You don’t need talking points for every second. You do need to know three things before you hit “Start Live Video”:

  • Why am I going live today? (A scripture, an announcement, a prayer, a behind-the-scenes moment — pick one.)
  • Who am I talking to? (Your regular attenders? People who’ve never stepped foot in your building? Name them in your head before you start.)
  • What do I want them to do when it’s over? (Comment, share, visit a link, come Sunday — give them a next step.)

That’s it. Three things. Jot them on a sticky note. Then talk like a human.


4. Engage During the Broadcast — Not Just Before It

Going live isn’t a monologue. It’s a conversation.

Call out names when people join. Answer comments out loud. Say, “Hey, if you’re watching the replay, drop a 👋 in the comments.” Ask questions that have low-friction answers — “Where are you tuning in from?” or “What’s one thing you’re trusting God for this week?”

Romans 12:5 says we are “members one of another.” Live video is one of the few digital tools that actually creates that feeling in real time. Don’t waste it by talking at people when you could be talking with them.

The algorithm rewards engagement, yes. But more importantly, people stay when they feel seen.
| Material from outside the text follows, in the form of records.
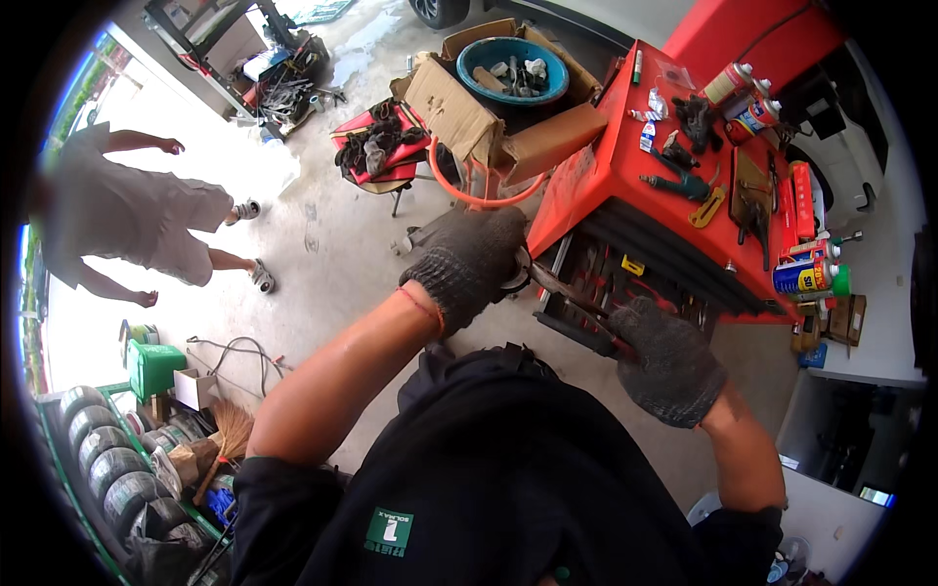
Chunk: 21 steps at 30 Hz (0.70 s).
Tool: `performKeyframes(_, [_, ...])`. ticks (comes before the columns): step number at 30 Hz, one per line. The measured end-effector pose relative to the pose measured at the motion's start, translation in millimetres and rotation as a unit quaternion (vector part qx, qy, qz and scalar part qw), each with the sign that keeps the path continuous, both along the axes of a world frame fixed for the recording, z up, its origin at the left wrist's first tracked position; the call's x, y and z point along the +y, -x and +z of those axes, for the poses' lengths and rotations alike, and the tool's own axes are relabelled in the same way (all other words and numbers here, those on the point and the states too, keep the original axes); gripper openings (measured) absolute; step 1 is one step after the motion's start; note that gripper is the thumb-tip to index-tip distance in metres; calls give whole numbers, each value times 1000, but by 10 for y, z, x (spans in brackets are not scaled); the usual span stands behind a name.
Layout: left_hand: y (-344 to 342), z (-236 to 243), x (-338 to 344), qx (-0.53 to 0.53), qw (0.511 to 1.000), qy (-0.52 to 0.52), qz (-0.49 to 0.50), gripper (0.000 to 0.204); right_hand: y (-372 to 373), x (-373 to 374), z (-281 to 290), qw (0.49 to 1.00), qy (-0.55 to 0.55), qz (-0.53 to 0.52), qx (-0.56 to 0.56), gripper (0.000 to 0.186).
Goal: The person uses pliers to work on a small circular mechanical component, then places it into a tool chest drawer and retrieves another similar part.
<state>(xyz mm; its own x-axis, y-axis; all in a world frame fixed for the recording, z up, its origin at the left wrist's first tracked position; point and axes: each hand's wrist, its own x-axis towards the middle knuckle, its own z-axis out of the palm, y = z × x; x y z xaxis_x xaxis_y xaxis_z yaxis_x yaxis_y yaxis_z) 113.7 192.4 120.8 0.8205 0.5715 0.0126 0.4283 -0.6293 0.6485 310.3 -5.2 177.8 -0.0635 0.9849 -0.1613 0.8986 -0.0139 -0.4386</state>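
Observation:
My left hand, in a dark grey knit work glove, is closed around a small dark part with a ring-like edge. My right hand, gloved alike, has its fingers wrapped round a long-handled tool that looks like pliers. The tool's far end points left and reaches the part at my left hand. Whether its jaws grip that part I cannot make out. Both hands are in front of my chest, beside an open drawer of tools in a red tool cabinet.
Spray cans, black gloves and hand tools lie on the cabinet top. Beyond my left hand are a cardboard box, a teal basin and an orange hoop. A person walks at left, near racked tyres.

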Motion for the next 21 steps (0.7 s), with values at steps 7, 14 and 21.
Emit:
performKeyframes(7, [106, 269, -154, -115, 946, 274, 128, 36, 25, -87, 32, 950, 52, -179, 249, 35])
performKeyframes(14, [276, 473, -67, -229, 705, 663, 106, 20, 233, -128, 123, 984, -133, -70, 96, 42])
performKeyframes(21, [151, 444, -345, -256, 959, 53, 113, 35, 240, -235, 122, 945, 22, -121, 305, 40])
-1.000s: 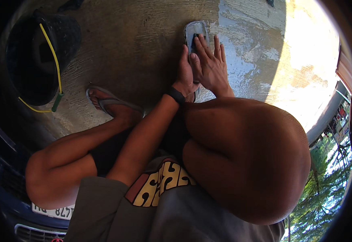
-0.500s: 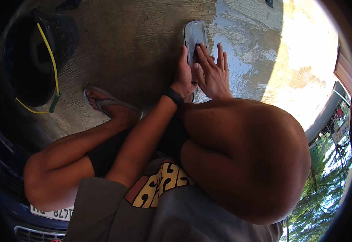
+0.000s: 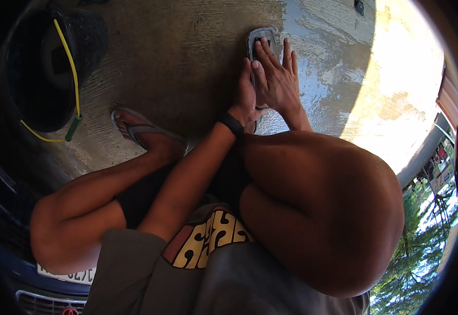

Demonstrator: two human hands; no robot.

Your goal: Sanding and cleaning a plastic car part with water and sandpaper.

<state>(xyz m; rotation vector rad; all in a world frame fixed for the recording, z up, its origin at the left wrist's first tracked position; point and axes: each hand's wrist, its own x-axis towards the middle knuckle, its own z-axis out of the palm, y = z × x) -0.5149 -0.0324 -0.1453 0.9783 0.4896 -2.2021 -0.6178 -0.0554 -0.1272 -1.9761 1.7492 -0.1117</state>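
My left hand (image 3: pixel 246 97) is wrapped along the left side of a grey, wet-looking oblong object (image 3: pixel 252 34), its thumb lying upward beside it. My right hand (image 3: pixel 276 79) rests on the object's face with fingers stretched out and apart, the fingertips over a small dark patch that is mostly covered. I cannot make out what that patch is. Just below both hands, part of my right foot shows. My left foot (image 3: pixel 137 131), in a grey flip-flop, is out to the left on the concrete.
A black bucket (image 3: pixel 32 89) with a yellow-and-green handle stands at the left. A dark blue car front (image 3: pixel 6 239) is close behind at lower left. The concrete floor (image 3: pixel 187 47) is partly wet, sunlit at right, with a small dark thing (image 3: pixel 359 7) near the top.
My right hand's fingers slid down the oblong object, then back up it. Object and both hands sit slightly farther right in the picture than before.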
5. Repurpose the Replay Ruthlessly

Your live video has a life beyond the broadcast. Most of your audience won’t catch it in real time — and that’s fine, because the replay does real work.
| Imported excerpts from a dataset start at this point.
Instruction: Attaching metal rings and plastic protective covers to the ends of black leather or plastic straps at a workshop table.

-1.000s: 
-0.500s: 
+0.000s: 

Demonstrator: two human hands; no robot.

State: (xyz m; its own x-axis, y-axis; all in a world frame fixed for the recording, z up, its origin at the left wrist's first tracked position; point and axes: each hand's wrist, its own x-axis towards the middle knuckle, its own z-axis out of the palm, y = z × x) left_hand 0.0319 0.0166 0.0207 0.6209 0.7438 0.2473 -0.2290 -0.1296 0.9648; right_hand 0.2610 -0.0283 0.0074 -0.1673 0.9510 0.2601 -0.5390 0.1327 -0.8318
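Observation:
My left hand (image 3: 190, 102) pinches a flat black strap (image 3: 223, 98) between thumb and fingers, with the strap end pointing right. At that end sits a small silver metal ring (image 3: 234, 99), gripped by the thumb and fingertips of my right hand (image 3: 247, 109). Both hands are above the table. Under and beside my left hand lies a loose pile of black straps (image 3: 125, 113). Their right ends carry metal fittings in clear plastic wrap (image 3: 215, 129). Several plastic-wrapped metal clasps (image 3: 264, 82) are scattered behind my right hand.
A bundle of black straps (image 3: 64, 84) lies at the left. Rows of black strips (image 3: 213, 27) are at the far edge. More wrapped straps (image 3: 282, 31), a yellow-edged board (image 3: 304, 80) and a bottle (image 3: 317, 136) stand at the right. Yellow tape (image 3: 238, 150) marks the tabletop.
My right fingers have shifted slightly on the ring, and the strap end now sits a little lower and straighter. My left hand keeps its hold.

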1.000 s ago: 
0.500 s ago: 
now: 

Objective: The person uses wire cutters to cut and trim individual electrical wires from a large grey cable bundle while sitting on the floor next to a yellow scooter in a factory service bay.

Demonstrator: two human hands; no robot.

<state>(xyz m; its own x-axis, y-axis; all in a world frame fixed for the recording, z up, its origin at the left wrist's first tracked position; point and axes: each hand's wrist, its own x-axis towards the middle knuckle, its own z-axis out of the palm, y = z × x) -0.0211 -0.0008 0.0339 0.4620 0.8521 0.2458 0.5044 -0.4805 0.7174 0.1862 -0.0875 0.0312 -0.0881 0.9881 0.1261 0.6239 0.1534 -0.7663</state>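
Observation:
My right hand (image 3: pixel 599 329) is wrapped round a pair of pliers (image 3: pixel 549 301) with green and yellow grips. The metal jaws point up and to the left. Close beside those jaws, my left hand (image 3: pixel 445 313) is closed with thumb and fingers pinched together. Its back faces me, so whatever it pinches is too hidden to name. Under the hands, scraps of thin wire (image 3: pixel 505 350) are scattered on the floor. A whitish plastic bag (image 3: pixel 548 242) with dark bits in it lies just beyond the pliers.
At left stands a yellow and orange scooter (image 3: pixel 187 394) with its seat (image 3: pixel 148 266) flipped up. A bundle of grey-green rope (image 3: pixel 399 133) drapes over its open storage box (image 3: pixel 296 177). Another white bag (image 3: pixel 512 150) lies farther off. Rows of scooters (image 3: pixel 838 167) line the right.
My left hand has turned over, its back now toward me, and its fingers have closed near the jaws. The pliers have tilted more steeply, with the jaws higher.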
Here’s a simple repurposing chain:

  1. Leave the replay up on Facebook or YouTube with a clear description and relevant keywords.
  2. Pull a 60-second clip for Instagram Reels or TikTok.
  3. Grab a quote from something you said and turn it into a graphic for the feed.
  4. Drop the link in your email newsletter that week.

One live video, four pieces of content. That’s not working harder — that’s working smart. And it means the person who missed Wednesday at noon can still get hit with what God put on your heart.


Start Before You’re Ready

The church that waits for perfect conditions never goes live. Meanwhile, a pastor on vacation with spotty Wi-Fi is building genuine community with his congregation every single Wednesday.

You don’t need a studio. You need a phone, a schedule, and the willingness to show up.

Your next step: Block a recurring 15-minute slot on your calendar this week. Label it “Live Video.” Tell your team. Then — and this is the hard part — actually hit go when it arrives.

Your people are watching. Give them something worth watching.